Die Fotomontage zeigt die geplanten Maßnahmen im Bereich Schenkenwäldchen mit dem alten Lahnverlauf, der zeitweise Wasser führen wird.

Regierungspräsidium Gießen

Einen Fluss in frühere Bereiche lenken

Infoveranstaltung zum Projekt „Schenkenwäldchen“ in Fronhausen – Hochwasserschutz ein großes Thema

Gießen/Fronhausen. Seit vielen Jahren laufen in den Gemeinden Fronhausen und Weimar die Planungen für das Projekt „Schenkenwäldchen“. Im Zuge dessen soll unter anderem die alte Lahnschlinge im Bereich der Gemeinde Fronhausen, die Anfang des 20. Jahrhunderts vom Hauptlauf des Flusses abgetrennt wurde, zumindest in Teilen wieder an die Lahn angeschlossen werden. Inzwischen geht es bei dem Großprojekt aber längst nicht mehr nur um das Thema Renaturierung, sondern vor allem um den Hochwasserschutz. Denn klar ist: Hier muss etwas getan werden, damit Fronhausen auch zukünftig vor Hochwasser geschützt wird. Für die Umsetzung des Vorhabens werden Flächen benötigt. Das wurde bei einer Infoveranstaltung für die Eigentümer und Bewirtschafter innerhalb der Projektkulisse „Schenkenwäldchen“ deutlich, zu der die Hessische Landgesellschaft (HLG) und die Gemeinde Fronhausen eingeladen hatten. Mit dabei waren auch Vertreter des Regierungspräsidiums Gießen. Die Behörde begleitet das Projekt seit vielen Jahren.

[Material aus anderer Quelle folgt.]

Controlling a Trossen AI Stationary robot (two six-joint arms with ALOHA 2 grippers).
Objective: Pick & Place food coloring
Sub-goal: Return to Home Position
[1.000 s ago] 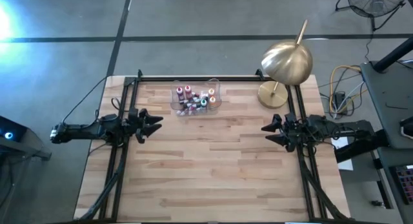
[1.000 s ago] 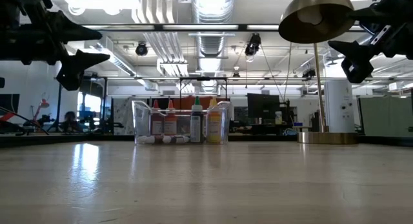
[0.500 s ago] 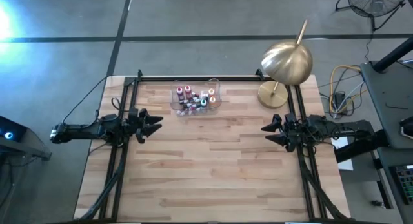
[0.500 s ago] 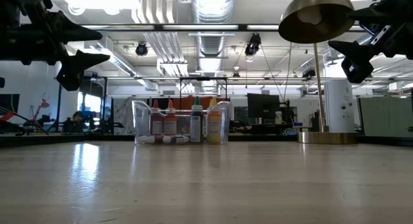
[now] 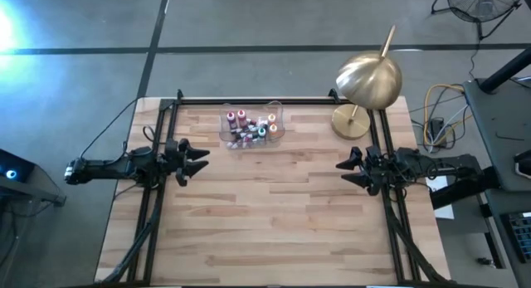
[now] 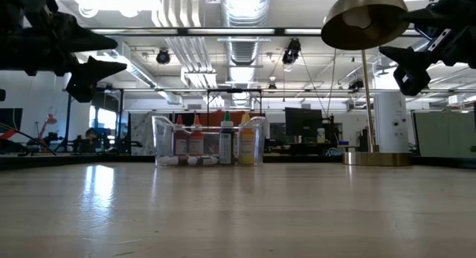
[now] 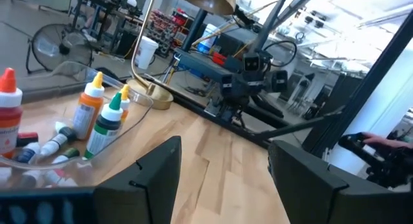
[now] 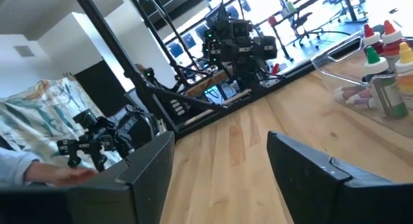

Die Projektträger, die Gemeinden Fronhausen und Weimar, planen eine umfangreiche Renaturierung der Lahn und einen teilweisen Anschluss alter Lahnschlingen. Ebenso soll durch einen neuen Deichverlauf sichergestellt werden, dass die Gemeinde Fronhausen ihrer Verpflichtung in Sachen Hochwasserschutz nachkommt. Dr.-Ing. Alexander Rötz vom Planungsbüro Weber-Ingenieure aus Homberg (Efze) stellte das Vorhaben sowie die aktuellsten Erkenntnisse zum Thema Hochwasserschutz vor. Dabei skizzierte er, wie die Lahn in dem Projektbereich auf einer Länge von rund 1,6 Kilometern durch umfangreiche Umgestaltungsmaßnahmen neu strukturiert werden soll. Alte, historische Lahnverläufe sollen in Teilen wieder hergestellt und für die Neuentwicklung angegraben werden. Die geplanten Maßnahmen betreffen eine Fläche von circa 100.000 Quadratmetern. Die vorgestellte Planung ist das Ergebnis der Diskussionen im Projektbeirat, den es seit 2015 gibt. Ihm gehören Vertreterinnen und Vertreter der beteiligten Behörden, Ortskundige, Ortslandwirte, Naturschutzverbände und anderer Organisationen an, die intensiv über das Projekt diskutieren und nach einvernehmlichen Lösungen suchen.

Deich reicht nicht aus

Florian Vielhauer vom Dezernat Oberirdische Gewässer und Hochwasserschutz des Regierungspräsidiums Gießen machte anschließend deutlich, dass der derzeitige Deich nicht ausreicht, um zukünftige Hochwasserereignisse von der Ortslage Fronhausen fernzuhalten. Zum einen ist er zu niedrig, zum anderen in Teilen in keinem guten Zustand. Daher soll er verlegt werden – und zwar im Zuge des Projekts. „Durch die Integration des Hochwasserschutzes in das angedachte Renaturierungskonzept können mehrere wichtige Aufgaben miteinander verzahnt werden“, betonte Florian Vielhauer. Zum einen die Verpflichtung zur Wiederherstellung natürlicher Auen und Gewässer, also die Umsetzung der europäischen Wasserrahmenrichtlinie. Sie dient der Wiederherstellung und dem Erhalt von Lebensräumen und Arten. Zum anderen die Schaffung einer intakten Hochwasserschutzlinie für die Ortslage Fronhausen sowie von bis zu 350.000 Kubikmetern Retentionsraumzugewinn zum Schutz unterhalb gelegener Ortslagen an der Lahn vor zukünftigen Hochwasserereignissen.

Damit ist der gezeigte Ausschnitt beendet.